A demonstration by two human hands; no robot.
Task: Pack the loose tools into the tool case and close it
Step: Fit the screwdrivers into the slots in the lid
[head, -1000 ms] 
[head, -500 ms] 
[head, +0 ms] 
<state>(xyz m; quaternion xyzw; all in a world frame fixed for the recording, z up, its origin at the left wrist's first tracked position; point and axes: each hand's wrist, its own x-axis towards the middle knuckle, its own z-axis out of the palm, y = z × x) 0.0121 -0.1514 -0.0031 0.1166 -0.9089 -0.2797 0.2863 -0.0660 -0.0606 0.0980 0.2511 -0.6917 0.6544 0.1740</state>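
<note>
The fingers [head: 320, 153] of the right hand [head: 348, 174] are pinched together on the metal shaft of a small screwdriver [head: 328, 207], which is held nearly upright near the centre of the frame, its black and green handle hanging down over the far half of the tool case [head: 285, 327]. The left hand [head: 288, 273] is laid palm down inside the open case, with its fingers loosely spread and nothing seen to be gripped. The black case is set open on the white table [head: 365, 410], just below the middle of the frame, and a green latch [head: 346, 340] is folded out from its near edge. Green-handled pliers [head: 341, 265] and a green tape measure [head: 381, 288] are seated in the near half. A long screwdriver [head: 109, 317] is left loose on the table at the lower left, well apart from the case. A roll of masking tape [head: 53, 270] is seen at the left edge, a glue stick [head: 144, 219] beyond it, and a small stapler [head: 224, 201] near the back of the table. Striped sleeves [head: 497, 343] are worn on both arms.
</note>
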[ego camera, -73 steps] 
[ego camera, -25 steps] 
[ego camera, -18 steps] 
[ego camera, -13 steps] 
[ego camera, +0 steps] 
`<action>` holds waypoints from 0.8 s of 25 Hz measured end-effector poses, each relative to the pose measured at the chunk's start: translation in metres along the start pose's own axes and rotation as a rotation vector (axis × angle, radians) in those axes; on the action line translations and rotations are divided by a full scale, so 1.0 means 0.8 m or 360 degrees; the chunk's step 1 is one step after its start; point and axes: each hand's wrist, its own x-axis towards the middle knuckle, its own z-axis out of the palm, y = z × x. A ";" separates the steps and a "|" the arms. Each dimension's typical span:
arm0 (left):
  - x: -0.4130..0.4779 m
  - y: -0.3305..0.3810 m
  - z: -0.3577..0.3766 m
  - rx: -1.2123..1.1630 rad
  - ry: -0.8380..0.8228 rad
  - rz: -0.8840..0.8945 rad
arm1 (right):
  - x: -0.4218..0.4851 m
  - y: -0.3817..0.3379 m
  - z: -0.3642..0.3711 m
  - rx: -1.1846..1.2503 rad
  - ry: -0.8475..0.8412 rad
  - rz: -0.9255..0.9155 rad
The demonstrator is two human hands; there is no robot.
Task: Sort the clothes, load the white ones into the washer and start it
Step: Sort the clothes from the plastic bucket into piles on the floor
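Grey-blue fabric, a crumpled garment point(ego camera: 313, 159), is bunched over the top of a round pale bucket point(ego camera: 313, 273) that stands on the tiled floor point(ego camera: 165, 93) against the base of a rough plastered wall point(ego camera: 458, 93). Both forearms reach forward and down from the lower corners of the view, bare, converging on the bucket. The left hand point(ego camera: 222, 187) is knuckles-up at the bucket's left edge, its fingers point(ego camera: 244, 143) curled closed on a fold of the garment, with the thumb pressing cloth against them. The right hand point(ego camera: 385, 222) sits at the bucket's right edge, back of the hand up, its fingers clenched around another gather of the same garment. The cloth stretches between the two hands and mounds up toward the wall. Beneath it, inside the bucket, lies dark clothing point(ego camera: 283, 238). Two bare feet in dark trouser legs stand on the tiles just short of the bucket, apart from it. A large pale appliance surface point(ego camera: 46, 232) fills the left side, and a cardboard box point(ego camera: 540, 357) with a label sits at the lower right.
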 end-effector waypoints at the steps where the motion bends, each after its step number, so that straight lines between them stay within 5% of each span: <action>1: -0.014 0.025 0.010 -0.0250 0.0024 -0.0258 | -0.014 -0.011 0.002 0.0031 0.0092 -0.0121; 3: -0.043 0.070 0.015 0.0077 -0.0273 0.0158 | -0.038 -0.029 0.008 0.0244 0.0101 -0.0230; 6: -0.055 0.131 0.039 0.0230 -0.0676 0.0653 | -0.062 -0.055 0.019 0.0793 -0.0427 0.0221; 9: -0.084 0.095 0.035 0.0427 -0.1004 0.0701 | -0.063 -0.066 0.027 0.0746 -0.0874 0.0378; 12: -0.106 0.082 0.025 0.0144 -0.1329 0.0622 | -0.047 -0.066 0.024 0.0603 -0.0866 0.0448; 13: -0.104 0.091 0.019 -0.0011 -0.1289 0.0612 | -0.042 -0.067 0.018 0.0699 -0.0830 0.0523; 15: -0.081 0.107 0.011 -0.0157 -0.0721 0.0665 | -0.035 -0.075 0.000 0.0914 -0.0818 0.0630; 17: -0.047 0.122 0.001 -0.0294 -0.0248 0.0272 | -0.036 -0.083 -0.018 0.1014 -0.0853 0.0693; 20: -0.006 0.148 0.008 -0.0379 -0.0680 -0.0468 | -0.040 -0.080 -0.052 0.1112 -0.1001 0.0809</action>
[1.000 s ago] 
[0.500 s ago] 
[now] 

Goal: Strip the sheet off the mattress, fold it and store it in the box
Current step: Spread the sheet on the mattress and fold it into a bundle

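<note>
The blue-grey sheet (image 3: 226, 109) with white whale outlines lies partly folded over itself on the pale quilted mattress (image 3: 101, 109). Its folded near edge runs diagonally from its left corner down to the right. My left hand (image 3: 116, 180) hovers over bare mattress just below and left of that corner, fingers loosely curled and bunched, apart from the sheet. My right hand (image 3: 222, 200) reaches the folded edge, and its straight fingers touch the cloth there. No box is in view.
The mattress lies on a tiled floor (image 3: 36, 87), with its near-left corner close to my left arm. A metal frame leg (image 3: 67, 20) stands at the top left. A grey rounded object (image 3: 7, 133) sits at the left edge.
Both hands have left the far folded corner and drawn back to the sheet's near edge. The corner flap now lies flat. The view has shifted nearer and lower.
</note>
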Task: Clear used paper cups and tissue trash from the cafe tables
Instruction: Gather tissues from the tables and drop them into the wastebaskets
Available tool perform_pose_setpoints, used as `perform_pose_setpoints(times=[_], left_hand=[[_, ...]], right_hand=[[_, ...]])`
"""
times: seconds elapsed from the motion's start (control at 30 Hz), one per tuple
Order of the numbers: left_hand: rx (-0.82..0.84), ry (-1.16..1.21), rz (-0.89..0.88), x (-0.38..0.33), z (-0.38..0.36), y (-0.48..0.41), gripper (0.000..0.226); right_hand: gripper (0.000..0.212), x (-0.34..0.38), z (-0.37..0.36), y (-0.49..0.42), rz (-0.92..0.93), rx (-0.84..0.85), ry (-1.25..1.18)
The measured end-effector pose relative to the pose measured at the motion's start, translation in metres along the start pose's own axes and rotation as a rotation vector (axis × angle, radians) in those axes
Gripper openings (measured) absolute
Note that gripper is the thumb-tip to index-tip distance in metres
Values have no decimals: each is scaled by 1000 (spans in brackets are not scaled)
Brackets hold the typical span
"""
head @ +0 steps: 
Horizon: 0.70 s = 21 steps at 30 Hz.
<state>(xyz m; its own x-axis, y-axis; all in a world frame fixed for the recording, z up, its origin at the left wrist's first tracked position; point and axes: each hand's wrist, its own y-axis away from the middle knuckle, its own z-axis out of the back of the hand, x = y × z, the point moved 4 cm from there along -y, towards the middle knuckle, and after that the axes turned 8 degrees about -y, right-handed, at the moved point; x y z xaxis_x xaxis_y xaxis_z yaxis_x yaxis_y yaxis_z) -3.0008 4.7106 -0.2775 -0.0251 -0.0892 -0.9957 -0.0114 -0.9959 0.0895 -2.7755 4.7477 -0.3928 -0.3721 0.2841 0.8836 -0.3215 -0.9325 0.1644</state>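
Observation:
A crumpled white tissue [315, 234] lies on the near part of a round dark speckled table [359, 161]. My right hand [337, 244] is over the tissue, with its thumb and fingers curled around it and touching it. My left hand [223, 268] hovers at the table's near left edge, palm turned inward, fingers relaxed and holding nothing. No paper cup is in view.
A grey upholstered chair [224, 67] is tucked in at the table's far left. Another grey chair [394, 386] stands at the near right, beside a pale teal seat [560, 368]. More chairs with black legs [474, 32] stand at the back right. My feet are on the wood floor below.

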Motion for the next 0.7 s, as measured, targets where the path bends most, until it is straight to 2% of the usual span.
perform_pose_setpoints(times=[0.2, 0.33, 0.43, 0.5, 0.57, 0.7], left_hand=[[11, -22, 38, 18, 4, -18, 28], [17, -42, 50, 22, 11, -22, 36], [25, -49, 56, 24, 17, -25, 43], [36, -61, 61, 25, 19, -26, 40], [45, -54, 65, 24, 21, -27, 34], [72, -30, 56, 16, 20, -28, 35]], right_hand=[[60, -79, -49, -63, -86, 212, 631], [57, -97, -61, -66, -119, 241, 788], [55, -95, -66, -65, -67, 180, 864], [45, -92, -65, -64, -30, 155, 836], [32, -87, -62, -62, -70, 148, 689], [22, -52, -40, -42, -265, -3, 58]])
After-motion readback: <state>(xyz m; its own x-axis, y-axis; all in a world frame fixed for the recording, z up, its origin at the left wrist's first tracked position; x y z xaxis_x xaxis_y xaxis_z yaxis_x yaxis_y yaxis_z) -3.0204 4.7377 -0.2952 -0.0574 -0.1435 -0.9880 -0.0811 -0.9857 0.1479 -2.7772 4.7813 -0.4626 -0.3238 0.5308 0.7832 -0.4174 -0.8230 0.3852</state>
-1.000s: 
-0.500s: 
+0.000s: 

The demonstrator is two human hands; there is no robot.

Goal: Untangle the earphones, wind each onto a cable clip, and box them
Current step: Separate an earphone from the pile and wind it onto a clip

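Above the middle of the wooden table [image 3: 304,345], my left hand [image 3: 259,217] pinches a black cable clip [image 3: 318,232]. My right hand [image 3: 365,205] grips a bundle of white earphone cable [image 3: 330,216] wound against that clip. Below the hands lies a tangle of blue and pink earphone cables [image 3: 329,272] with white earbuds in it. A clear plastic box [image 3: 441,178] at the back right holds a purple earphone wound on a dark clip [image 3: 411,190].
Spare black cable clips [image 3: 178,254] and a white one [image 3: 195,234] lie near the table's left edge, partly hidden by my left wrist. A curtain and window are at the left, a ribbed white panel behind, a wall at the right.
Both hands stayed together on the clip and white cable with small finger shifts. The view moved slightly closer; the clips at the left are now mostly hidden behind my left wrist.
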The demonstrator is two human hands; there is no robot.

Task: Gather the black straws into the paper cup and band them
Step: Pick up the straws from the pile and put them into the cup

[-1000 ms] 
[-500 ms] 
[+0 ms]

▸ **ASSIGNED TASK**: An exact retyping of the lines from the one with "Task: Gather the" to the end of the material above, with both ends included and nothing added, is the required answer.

▸ **WRITTEN ANSWER**:
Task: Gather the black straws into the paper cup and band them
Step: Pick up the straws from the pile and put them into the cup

[-1000 ms] 
[-500 ms] 
[+0 ms]

The response has been given in full.